Personal information
- Native name: Daithí Ó hAodha (Irish)
- Born: 1966 (age 59–60) Banagher, County Offaly, Ireland
- Height: 6 ft 1 in (185 cm)

Sport
- Sport: Hurling
- Position: Goalkeeper

Club
- Years: Club
- St Rynagh's

Club titles
- Offaly titles: 4
- Leinster titles: 1
- All-Ireland Titles: 0

Inter-county
- Years: County / Apps (scores)
- 1994-1997: Offaly / 8 (0-00)

Inter-county titles
- Leinster titles: 2
- All-Irelands: 1
- NHL: 0
- All Stars: 0

= David Hughes (hurler) =

Irish hurler

David Hughes (born 1966) is an Irish hurling coach and former player. At club level, he played with St Rynagh's and at inter-county level with the Offaly senior hurling team.

==Playing career==

Born in Banagher, County Offaly, Hughes first played hurling at juvenile and underage levels with the St Rynagh's club.

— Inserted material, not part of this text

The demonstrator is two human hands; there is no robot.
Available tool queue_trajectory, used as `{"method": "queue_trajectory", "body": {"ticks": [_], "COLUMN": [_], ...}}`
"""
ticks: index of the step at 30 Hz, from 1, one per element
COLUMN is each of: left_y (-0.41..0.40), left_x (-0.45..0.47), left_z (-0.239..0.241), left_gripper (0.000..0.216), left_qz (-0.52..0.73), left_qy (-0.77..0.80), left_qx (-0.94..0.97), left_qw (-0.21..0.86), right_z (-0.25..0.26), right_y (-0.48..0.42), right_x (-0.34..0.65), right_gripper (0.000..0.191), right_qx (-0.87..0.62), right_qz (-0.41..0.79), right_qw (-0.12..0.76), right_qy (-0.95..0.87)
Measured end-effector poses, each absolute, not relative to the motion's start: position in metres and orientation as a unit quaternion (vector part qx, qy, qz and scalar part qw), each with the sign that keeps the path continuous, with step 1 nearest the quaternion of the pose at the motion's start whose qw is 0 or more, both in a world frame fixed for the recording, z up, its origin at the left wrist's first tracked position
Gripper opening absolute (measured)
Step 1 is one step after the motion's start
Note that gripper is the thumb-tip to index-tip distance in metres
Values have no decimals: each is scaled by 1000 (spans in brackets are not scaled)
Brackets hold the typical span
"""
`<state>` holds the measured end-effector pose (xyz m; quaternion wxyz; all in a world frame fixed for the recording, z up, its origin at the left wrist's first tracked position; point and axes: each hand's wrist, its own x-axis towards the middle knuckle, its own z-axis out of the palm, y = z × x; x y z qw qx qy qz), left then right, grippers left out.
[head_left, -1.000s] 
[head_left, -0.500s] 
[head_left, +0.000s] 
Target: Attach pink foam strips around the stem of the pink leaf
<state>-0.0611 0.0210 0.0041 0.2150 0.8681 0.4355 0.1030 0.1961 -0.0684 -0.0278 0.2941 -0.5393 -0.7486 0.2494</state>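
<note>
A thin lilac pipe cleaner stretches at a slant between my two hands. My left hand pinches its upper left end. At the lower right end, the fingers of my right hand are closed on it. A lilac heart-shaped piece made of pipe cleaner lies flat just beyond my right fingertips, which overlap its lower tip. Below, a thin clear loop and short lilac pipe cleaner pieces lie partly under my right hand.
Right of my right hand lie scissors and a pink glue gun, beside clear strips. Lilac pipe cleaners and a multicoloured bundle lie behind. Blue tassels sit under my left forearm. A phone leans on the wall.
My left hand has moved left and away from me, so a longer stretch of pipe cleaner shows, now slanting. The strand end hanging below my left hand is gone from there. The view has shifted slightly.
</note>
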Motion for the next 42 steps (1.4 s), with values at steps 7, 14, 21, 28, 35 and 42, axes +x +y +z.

He was part of the club's senior team that won four Offaly SHC titles between 1987 and 1993. Martin also won a Leinster Club SHC medal in 1993, following a defeat of Dicksboro in the final.

Hughes first appeared on the inter-county scene for Offaly as a member of the minor team in 1983. He later progressed to the under-21 team but ended his underage career without silverware.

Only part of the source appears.